▸ **Work instructions**
Nothing but the lines below from the one that contains "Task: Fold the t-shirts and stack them" through the one that contains "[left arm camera" should be retyped, exactly and including both ends. Do not include pictures.

Items from a dataset:

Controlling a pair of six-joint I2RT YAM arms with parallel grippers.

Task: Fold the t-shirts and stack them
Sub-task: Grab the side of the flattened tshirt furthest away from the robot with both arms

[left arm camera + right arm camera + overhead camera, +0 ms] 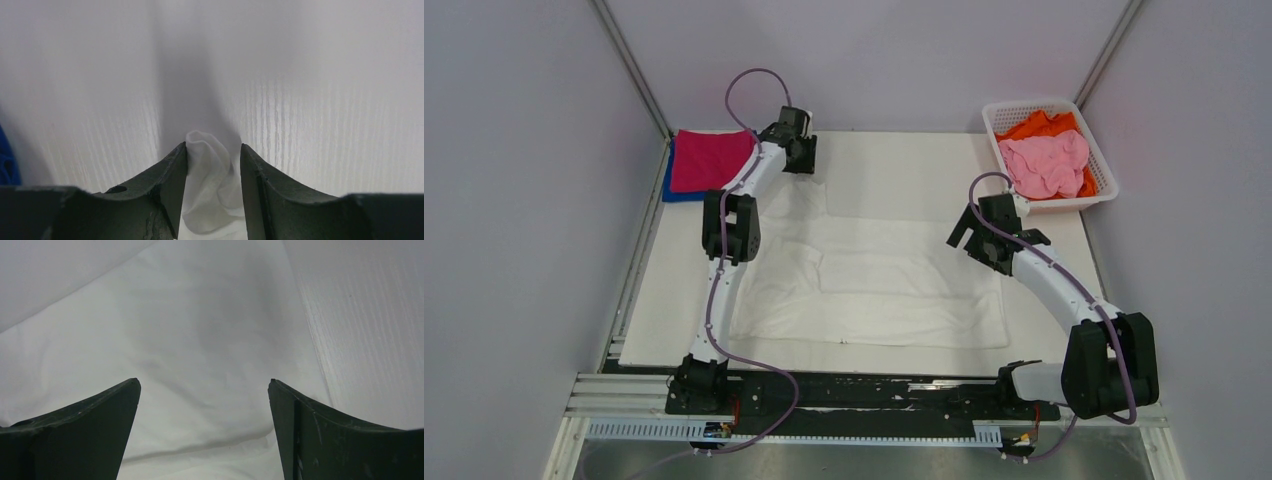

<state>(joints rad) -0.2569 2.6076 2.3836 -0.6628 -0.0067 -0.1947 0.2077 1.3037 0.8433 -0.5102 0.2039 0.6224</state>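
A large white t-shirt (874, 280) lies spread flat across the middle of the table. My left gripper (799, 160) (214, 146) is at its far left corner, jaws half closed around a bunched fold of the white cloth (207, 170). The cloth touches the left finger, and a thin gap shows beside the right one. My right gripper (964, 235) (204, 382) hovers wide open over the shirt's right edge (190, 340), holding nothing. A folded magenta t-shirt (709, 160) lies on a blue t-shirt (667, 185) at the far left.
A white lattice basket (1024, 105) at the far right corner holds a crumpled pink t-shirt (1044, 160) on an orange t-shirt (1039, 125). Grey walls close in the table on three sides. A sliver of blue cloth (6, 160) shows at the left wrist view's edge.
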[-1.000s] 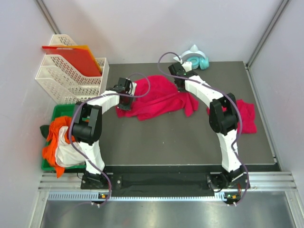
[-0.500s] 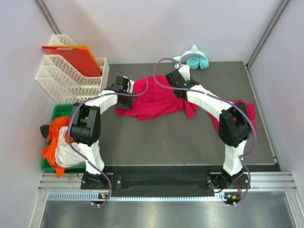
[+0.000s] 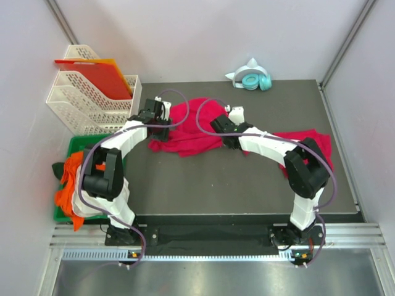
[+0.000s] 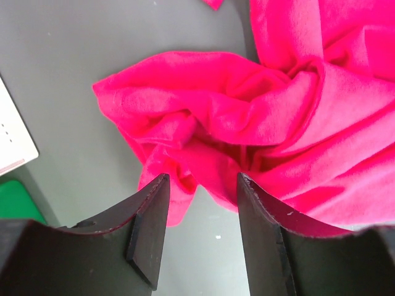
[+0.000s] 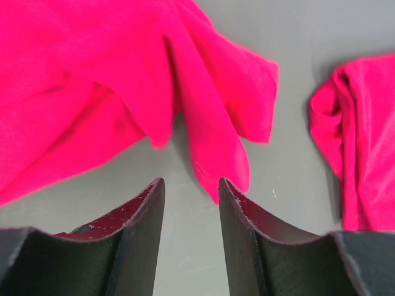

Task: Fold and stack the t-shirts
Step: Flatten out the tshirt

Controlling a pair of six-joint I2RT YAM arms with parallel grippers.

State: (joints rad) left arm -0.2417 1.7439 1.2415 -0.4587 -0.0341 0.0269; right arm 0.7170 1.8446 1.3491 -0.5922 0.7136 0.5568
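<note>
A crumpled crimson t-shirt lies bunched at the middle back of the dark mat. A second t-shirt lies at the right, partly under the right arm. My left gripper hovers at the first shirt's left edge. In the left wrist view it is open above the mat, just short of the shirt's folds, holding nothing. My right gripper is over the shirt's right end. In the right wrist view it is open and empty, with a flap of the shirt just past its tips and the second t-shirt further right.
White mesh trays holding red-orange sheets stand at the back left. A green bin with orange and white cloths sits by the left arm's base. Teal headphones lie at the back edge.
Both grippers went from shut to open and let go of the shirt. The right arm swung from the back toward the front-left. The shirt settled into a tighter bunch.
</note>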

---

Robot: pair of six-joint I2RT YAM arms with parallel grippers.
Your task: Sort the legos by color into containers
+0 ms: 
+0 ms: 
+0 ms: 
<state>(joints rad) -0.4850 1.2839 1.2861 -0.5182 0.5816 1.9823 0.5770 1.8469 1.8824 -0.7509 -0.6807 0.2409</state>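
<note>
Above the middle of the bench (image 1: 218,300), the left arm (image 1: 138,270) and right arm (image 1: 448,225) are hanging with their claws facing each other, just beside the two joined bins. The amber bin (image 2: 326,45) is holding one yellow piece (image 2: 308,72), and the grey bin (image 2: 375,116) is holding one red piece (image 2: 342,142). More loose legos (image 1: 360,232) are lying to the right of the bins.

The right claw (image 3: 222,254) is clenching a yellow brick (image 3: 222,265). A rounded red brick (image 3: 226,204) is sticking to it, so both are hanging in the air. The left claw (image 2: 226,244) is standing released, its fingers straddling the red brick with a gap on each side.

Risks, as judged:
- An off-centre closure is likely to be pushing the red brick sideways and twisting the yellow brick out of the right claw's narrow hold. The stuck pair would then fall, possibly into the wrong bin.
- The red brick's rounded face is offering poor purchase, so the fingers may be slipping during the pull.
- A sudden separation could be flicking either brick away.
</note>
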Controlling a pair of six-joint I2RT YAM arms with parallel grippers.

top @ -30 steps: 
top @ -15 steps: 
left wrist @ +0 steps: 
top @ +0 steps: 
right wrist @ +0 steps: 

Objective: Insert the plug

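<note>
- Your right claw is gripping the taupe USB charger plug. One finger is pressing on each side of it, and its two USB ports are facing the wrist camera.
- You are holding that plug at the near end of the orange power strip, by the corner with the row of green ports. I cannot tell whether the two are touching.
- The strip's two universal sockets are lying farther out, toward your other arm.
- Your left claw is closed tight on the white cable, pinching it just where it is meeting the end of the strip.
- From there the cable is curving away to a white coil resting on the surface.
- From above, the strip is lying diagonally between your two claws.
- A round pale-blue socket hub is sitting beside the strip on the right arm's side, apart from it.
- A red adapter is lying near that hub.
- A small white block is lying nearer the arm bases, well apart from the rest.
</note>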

▸ **Output for this exercise**
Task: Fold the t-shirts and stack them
Sub-task: Grab the side of the flattened tshirt furthest away from the robot with both arms

[left arm camera + right arm camera + overhead camera, +0 ms] 

There's no more to the answer.